» PROMPT
Please reproduce the listing verbatim, without its images.

___

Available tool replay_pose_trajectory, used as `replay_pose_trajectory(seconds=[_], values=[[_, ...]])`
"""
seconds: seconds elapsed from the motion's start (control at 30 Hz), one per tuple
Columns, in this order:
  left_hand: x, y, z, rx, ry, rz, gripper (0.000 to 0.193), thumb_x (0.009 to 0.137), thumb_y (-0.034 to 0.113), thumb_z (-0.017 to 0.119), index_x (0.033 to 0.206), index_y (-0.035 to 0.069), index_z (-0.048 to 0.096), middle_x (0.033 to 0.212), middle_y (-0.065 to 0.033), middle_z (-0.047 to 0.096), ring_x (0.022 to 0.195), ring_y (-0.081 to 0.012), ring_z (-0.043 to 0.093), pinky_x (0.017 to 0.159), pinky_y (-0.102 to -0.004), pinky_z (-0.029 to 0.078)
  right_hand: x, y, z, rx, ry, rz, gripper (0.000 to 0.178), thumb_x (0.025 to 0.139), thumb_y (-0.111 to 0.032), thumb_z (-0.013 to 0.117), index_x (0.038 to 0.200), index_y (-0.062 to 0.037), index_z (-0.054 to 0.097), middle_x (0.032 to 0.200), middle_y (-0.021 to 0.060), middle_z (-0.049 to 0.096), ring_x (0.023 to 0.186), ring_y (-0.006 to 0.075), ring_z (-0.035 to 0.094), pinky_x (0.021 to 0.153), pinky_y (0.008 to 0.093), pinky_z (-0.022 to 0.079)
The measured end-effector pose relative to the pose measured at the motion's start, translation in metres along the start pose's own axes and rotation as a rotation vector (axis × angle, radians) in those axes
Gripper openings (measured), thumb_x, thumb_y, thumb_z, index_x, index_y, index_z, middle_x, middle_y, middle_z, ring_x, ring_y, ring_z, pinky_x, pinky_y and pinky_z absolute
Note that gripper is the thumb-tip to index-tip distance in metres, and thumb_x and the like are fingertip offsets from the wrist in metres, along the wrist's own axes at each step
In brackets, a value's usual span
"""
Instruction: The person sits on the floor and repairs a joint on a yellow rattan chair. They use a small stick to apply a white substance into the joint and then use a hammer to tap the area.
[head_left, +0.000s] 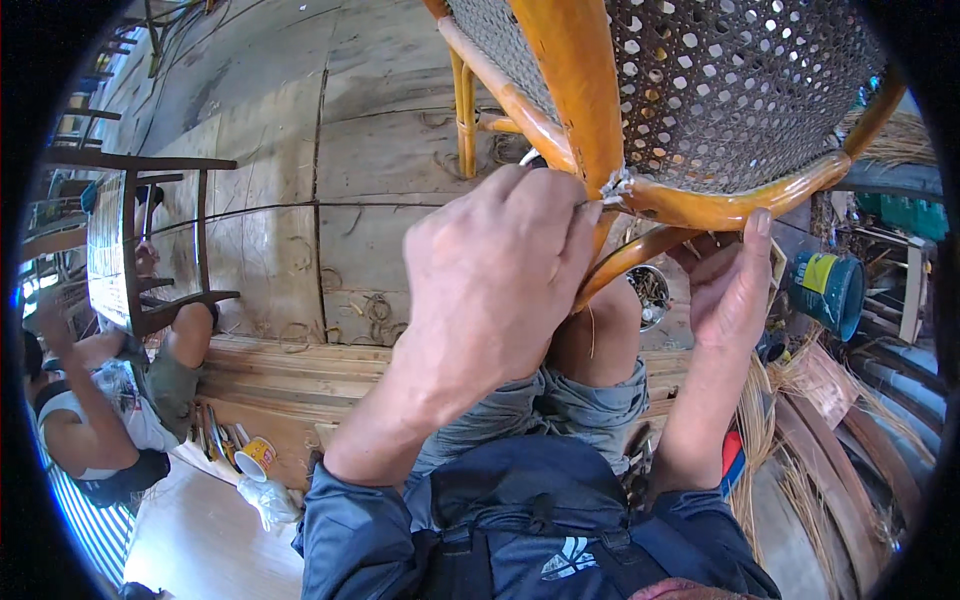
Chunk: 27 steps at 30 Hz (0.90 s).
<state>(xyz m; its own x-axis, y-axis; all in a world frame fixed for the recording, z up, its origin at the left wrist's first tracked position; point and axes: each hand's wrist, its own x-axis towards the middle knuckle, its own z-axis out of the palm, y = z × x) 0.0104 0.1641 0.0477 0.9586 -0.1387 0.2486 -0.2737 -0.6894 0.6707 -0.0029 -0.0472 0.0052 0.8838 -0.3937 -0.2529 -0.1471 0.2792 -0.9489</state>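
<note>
A rattan chair with glossy orange-brown poles [575, 80] and a grey woven panel [730, 90] with many holes stands tilted before me. At the joint of a thick pole and a curved rail [740, 208] there is a whitish, frayed patch [617, 184]. My left hand [490, 270] is closed in a fist right beside this joint. A small tip shows at its fingers, but what it grips is mostly hidden. My right hand [728, 290] holds the curved rail from below, thumb against the rail and fingers partly hidden behind it.
Left, another person [110, 410] sits by a dark wooden frame [135, 250]. Hand tools [215, 435] and a yellow-and-white cup [256, 458] lie on the bench. Right stand a teal bucket [828, 290], loose cane strands [765, 440] and wood pieces. A tin [652, 298] sits beyond my knee.
</note>
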Motion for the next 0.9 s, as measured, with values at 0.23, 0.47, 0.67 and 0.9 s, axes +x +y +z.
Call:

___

» THE COMPLETED TASK
Available tool replay_pose_trajectory, used as `replay_pose_trajectory(seconds=[_], values=[[_, ...]])`
"""
seconds: seconds elapsed from the motion's start (control at 30 Hz), one per tuple
Columns, in this order:
  left_hand: x, y, z, rx, ry, rz, gripper (0.000 to 0.193), thumb_x (0.009 to 0.137), thumb_y (-0.034 to 0.113), thumb_z (-0.017 to 0.119), index_x (0.033 to 0.206), index_y (-0.035 to 0.069), index_z (-0.048 to 0.096), middle_x (0.033 to 0.212), middle_y (-0.065 to 0.033), middle_z (-0.047 to 0.096), ring_x (0.022 to 0.195), ring_y (-0.081 to 0.012), ring_z (-0.043 to 0.093), pinky_x (0.017 to 0.159), pinky_y (-0.102 to -0.004), pinky_z (-0.029 to 0.078)
  right_hand: x, y, z, rx, ry, rz, gripper (0.000 to 0.178), thumb_x (0.025 to 0.139), thumb_y (-0.111 to 0.032), thumb_z (-0.013 to 0.117), index_x (0.038 to 0.200), index_y (-0.062 to 0.037), index_z (-0.054 to 0.097), middle_x (0.032 to 0.200), middle_y (-0.021 to 0.060), middle_z (-0.049 to 0.096), ring_x (0.023 to 0.186), ring_y (-0.006 to 0.075), ring_z (-0.035 to 0.094), pinky_x (0.021 to 0.153), pinky_y (0.008 to 0.093), pinky_z (-0.022 to 0.079)
The measured end-effector pose relative to the pose measured at the motion's start, translation in metres along the start pose's own axes and rotation as a rotation vector (axis × angle, radians) in those axes
Gripper openings (measured), thumb_x, thumb_y, thumb_z, index_x, index_y, index_z, middle_x, middle_y, middle_z, ring_x, ring_y, ring_z, pinky_x, pinky_y and pinky_z absolute
Note that gripper is the thumb-tip to index-tip distance in metres, and thumb_x and the like are fingertip offsets from the wrist in metres, along the wrist's own axes at each step
In brackets, a value's usual span
"""
Instruction: The person sits on the floor and repairs a joint on a yellow rattan chair. They use a small stick to apply a white substance into the joint and then use a hammer to tap the area.
[head_left, +0.000s] 
Chunk: 27 steps at 30 Hz (0.90 s).
<state>(xyz m; its own x-axis, y-axis; all in a world frame fixed for the recording, z up, its origin at the left wrist's first tracked position; point and axes: each hand's wrist, its own x-axis towards the middle knuckle, its own z-axis out of the palm, y = z × x) 0.0104 0.1641 0.0477 0.9586 -0.1387 0.2486 -0.2737 -0.6894 0.6707 -0.0029 -0.0472 0.0052 0.8838 -0.3937 -0.2529 -0.1471 0.2792 -0.9489</state>
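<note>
A rattan chair with glossy orange-brown poles [575, 80] and a grey woven panel [730, 90] with many holes stands tilted before me. At the joint of a thick pole and a curved rail [740, 208] there is a whitish, frayed patch [617, 184]. My left hand [490, 270] is closed in a fist right beside this joint. A small tip shows at its fingers, but what it grips is mostly hidden. My right hand [728, 290] holds the curved rail from below, thumb against the rail and fingers partly hidden behind it.
Left, another person [110, 410] sits by a dark wooden frame [135, 250]. Hand tools [215, 435] and a yellow-and-white cup [256, 458] lie on the bench. Right stand a teal bucket [828, 290], loose cane strands [765, 440] and wood pieces. A tin [652, 298] sits beyond my knee.
</note>
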Motion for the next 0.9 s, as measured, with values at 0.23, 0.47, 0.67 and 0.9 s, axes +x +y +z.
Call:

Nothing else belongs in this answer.